EXERCISE OBJECTIVE: Check each line of the listing, and copy it if it contains the word "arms".

[Start of section]

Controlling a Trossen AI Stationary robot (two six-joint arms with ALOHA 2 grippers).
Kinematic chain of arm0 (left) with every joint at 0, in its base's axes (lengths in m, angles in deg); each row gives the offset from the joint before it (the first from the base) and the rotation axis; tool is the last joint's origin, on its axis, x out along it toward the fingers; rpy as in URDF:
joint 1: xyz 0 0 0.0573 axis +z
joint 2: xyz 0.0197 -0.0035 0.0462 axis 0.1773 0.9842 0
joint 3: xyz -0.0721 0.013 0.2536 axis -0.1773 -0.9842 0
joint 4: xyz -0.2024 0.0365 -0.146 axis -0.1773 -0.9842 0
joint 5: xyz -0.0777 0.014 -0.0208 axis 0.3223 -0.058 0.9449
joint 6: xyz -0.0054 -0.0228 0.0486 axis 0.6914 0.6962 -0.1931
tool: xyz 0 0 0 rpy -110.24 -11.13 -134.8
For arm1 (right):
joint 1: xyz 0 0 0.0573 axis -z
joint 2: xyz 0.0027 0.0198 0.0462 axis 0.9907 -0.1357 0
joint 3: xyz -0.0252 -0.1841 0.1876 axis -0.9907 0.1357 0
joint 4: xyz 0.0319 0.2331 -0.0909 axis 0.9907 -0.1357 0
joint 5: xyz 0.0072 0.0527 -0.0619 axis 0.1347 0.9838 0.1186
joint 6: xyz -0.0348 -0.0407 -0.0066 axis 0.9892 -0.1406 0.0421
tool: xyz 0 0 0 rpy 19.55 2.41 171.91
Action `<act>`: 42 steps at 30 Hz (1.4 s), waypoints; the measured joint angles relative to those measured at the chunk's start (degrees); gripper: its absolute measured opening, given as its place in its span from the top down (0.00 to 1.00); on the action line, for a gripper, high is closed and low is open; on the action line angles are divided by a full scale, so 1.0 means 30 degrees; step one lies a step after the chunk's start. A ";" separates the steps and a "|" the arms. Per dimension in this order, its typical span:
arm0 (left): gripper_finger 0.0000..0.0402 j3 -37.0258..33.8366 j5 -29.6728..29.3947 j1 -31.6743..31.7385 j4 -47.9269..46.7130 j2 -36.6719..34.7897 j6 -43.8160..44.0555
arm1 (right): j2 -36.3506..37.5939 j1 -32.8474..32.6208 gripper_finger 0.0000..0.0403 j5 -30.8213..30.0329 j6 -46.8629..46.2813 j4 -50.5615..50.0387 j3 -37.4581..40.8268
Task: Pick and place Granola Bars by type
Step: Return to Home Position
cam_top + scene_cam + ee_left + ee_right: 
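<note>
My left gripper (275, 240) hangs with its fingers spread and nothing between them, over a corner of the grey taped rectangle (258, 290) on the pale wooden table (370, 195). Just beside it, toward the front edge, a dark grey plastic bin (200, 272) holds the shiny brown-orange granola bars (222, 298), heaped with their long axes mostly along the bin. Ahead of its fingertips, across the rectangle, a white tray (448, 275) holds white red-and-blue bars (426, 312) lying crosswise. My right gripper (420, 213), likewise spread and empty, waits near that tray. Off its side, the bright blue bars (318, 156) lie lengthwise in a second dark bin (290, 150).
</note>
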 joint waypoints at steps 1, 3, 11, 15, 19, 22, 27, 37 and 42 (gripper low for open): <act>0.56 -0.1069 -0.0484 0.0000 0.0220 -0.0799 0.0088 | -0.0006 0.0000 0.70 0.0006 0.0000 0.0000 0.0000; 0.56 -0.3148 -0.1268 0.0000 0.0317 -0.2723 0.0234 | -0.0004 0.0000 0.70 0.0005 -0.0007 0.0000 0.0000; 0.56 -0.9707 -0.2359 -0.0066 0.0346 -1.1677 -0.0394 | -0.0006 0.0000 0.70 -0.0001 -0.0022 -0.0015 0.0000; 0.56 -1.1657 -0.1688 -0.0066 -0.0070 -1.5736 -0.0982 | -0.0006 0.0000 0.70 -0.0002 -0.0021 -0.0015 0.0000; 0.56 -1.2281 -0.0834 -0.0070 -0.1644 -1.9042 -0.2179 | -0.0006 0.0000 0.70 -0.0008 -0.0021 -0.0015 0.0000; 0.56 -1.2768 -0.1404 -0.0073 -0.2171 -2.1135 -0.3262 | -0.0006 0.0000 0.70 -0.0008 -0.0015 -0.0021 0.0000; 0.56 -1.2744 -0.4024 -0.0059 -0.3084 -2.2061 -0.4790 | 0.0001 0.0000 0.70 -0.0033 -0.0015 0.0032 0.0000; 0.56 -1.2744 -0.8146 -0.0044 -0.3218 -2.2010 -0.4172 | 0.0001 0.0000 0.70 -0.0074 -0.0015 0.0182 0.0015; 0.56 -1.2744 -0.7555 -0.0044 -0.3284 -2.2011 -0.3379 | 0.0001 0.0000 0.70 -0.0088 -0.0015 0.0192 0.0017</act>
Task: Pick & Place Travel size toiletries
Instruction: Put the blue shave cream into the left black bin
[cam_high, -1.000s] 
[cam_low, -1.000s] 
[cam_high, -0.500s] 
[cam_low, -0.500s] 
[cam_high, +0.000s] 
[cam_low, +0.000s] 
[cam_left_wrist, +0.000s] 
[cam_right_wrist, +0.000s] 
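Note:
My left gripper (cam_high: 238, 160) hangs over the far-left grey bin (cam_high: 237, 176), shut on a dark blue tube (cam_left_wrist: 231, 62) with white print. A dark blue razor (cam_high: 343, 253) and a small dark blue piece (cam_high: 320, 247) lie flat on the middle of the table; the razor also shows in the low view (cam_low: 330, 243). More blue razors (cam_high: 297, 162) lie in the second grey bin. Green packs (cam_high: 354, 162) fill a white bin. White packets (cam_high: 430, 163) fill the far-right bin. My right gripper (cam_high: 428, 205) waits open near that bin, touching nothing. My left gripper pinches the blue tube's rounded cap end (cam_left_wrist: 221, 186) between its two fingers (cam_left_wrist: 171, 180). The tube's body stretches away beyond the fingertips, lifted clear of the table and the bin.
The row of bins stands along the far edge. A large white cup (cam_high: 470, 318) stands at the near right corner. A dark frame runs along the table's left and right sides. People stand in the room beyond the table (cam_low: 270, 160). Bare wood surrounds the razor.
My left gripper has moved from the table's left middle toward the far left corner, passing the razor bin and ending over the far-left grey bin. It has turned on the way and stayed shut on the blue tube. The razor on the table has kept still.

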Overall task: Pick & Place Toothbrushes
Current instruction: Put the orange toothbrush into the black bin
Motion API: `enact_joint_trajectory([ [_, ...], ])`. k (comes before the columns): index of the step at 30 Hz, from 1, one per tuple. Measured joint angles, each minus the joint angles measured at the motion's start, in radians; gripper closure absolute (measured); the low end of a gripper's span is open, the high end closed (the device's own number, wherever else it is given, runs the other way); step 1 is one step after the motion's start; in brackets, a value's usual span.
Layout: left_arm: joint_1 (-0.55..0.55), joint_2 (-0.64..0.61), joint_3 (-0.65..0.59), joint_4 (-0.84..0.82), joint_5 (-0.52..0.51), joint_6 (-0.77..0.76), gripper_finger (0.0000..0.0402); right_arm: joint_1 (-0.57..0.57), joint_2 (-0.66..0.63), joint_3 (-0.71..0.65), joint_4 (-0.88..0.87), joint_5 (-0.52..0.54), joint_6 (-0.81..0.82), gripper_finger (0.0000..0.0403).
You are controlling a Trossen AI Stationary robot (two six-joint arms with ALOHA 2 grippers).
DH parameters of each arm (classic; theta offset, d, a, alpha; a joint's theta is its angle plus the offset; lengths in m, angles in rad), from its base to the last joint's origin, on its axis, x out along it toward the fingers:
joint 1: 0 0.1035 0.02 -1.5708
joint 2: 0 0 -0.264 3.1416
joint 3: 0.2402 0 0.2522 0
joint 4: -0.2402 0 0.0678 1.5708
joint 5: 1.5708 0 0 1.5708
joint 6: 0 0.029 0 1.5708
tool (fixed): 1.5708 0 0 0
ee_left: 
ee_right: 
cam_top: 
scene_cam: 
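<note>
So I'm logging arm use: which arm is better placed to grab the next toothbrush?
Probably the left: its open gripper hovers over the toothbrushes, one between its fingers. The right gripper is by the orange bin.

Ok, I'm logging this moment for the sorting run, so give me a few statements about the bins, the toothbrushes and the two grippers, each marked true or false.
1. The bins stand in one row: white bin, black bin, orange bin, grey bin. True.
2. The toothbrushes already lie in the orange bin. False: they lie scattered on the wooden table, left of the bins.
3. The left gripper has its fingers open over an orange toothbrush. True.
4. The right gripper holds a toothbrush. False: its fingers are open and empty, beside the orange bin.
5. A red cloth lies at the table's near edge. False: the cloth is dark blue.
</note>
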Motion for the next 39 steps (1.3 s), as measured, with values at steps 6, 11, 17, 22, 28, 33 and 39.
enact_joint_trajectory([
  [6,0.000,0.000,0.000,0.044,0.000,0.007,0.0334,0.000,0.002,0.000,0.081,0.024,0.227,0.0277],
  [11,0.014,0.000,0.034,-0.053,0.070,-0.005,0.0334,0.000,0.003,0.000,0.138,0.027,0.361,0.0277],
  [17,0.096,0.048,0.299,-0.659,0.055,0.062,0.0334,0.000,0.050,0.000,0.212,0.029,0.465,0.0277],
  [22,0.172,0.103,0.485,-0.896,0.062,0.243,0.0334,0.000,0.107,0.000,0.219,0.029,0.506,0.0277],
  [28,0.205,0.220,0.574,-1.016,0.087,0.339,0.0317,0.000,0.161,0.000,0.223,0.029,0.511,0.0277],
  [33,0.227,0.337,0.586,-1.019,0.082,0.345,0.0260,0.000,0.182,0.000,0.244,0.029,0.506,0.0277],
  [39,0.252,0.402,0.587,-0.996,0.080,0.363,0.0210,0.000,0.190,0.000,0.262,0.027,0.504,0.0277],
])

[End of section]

OUTPUT FOR THIS TASK:
Controlling a Trossen AI Stationary robot (two six-joint arms with ALOHA 2 grippers).
Action `<act>`: 42 steps at 30 Hz (1.4 s), waypoints; the measured joint angles relative to those measured at the chunk's start (degrees); gripper: its absolute measured opening, given as its place in its span from the top down (0.00 to 1.00); on the action line, for a gripper, high is closed and low is open; on the action line angles are divided by a full scale, so 1.0 means 30 degrees; step one lies a step after the chunk's start. A ";" separates the steps and a "|" the arms. Per dimension in this order, its typical span:
You are controlling a Trossen AI Stationary robot (two six-joint arms with ALOHA 2 grippers).

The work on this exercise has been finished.